(Saved data entries)
=======

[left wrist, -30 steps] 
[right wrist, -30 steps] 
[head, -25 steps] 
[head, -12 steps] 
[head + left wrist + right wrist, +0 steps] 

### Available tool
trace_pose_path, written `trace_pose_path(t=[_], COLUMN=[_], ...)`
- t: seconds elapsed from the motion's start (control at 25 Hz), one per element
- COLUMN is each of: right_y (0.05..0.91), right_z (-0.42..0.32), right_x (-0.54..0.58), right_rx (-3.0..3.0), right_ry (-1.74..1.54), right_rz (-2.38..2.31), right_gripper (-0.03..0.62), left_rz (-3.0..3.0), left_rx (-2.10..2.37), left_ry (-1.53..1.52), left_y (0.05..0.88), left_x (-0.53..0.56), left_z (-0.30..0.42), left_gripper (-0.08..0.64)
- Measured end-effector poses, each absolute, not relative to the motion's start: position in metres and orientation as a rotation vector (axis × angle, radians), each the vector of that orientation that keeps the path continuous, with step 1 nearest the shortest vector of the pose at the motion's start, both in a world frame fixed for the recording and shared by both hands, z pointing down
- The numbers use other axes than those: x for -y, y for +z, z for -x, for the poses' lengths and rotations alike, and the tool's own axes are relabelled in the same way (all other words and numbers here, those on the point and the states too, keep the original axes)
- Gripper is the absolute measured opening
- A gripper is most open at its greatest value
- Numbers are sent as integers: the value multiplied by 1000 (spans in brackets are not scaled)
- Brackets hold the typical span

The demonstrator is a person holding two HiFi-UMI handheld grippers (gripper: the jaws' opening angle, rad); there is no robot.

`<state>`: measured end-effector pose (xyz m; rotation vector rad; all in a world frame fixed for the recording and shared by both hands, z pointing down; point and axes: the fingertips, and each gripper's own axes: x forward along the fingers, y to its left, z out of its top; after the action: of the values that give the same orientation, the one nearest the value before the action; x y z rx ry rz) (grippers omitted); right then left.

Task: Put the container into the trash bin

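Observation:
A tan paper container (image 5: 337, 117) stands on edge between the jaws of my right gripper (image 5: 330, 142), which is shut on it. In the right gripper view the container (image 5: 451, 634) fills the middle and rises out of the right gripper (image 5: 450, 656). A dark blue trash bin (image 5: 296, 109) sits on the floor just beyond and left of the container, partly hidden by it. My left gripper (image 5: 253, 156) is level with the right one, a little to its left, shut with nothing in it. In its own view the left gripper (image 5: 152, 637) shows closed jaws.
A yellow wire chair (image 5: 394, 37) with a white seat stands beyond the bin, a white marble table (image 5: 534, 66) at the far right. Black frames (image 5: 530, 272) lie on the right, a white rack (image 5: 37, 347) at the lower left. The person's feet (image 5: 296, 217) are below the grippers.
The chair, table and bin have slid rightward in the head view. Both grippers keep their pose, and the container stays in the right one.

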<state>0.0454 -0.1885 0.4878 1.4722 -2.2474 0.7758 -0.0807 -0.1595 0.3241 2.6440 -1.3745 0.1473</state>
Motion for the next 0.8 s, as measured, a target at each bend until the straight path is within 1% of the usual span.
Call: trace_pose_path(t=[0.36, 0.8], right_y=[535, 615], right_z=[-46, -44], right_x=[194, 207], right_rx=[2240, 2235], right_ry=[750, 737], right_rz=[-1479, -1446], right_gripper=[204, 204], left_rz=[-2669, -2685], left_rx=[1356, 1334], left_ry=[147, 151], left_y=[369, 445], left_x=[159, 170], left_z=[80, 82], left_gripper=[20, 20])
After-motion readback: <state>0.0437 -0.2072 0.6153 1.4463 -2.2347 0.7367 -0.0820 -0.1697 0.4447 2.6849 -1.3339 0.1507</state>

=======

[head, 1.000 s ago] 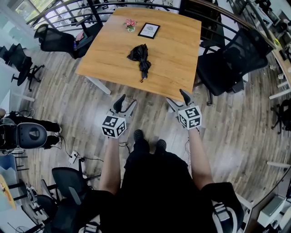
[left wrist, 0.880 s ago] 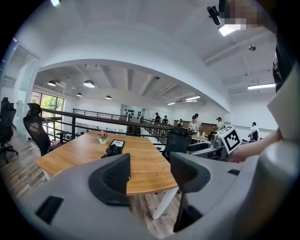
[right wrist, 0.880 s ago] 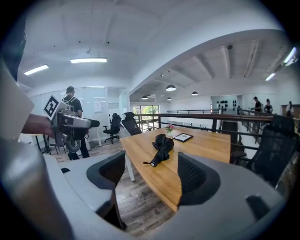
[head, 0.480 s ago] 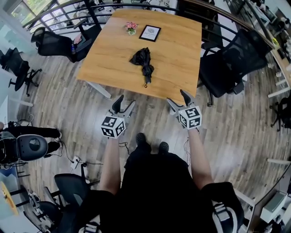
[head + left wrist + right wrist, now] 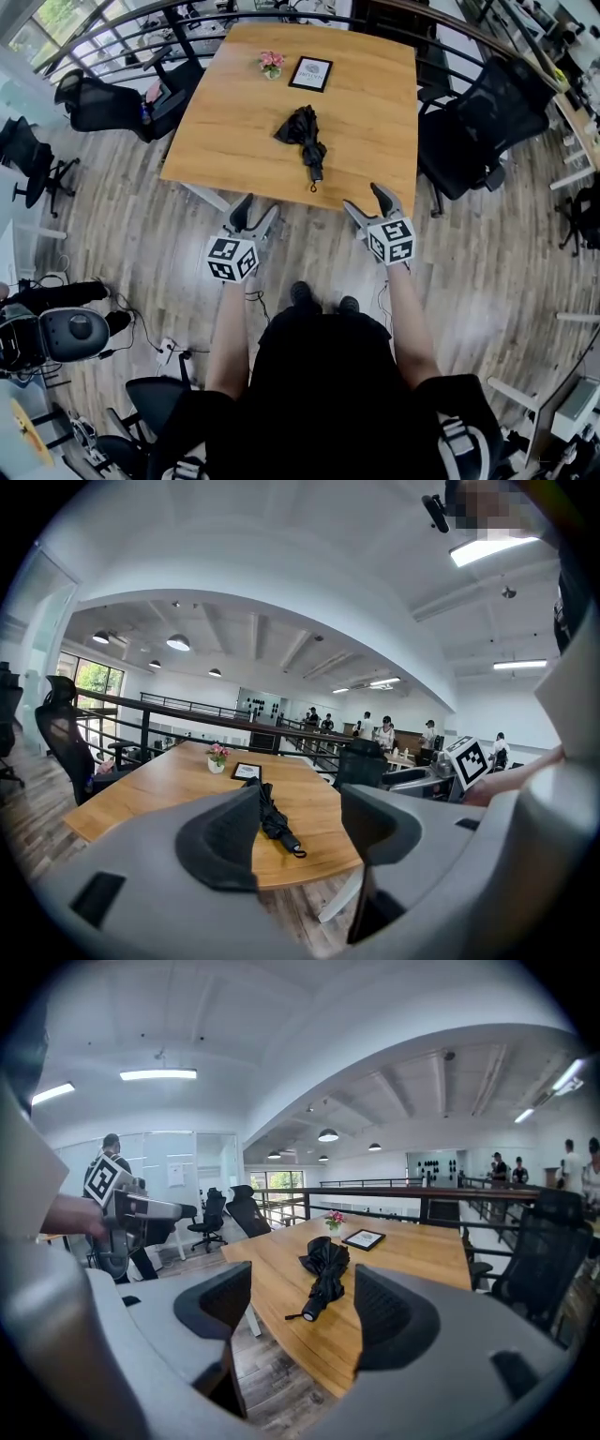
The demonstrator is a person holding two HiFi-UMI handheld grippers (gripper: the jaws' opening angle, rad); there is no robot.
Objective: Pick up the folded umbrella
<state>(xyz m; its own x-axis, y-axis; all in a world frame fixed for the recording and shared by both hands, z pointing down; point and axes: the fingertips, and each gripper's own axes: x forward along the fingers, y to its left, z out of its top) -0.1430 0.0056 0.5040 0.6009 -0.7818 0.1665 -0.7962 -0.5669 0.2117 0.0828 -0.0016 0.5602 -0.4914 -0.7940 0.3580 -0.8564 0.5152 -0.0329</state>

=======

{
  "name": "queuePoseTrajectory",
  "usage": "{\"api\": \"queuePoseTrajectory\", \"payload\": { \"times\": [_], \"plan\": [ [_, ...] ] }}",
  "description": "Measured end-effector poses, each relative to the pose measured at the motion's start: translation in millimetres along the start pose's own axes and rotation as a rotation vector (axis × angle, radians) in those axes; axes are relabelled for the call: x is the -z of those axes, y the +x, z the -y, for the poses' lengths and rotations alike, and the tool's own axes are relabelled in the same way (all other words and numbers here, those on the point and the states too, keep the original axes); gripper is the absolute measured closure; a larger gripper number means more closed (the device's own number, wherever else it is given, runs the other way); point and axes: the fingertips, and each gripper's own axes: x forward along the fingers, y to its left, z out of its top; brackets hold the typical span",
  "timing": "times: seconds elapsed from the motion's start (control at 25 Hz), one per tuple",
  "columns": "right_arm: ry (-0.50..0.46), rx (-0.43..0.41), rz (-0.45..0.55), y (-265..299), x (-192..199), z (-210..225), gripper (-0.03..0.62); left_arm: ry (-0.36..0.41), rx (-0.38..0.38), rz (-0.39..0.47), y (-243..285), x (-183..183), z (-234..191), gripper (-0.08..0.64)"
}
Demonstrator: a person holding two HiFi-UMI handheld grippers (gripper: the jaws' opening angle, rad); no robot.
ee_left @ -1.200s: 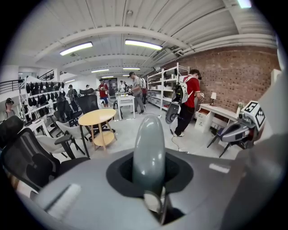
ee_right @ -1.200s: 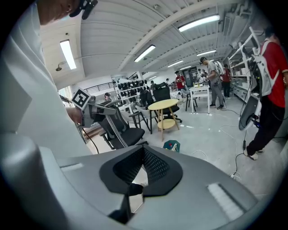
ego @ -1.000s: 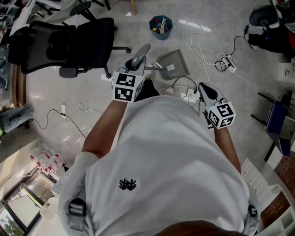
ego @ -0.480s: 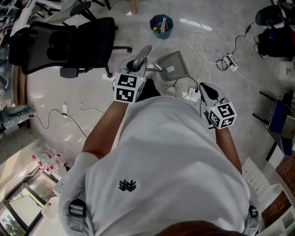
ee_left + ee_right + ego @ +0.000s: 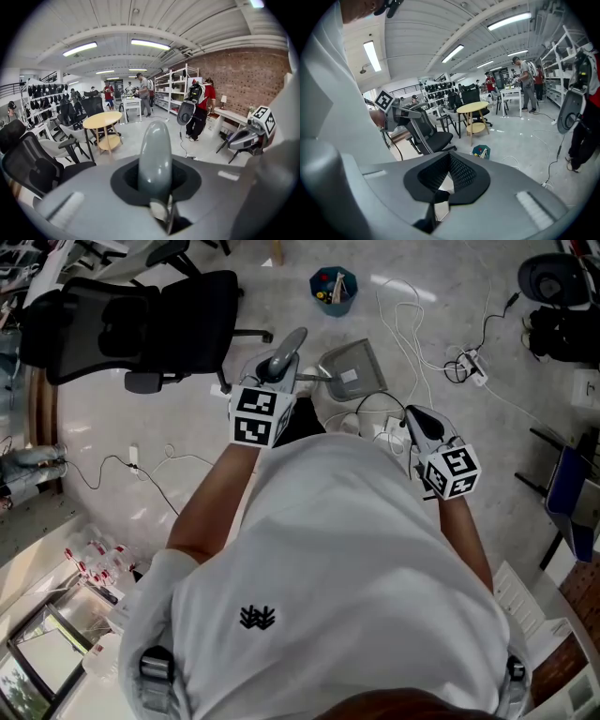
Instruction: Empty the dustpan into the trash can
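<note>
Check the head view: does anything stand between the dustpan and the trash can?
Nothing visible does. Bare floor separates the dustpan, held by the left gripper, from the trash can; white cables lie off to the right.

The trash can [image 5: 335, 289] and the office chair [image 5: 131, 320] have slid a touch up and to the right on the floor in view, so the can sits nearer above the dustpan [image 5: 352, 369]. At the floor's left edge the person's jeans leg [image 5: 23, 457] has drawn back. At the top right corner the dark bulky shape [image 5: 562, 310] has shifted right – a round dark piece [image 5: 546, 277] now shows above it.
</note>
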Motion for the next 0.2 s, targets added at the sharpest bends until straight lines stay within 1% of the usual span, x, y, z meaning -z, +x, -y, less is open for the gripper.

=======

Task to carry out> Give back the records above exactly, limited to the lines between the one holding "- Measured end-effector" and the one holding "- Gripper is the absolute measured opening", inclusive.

Solution for this problem>
- Measured end-effector poses, each absolute, not relative to the motion's start: position in metres and orientation as a rotation vector (axis × angle, radians), each the vector of that orientation that keeps the path continuous, with step 1 nearest the shortest vector of the pose at the motion's start, both in a world frame fixed for the recording and shared by both hands, z pointing down
- The numbers use other axes than those: x for -y, y for +z, z for -x, for the poses' lengths and rotations alike, and the tool's own axes are relabelled in the same way (all other words and numbers here, those on the point and the states too, keep the original axes)
- Gripper is the absolute measured opening

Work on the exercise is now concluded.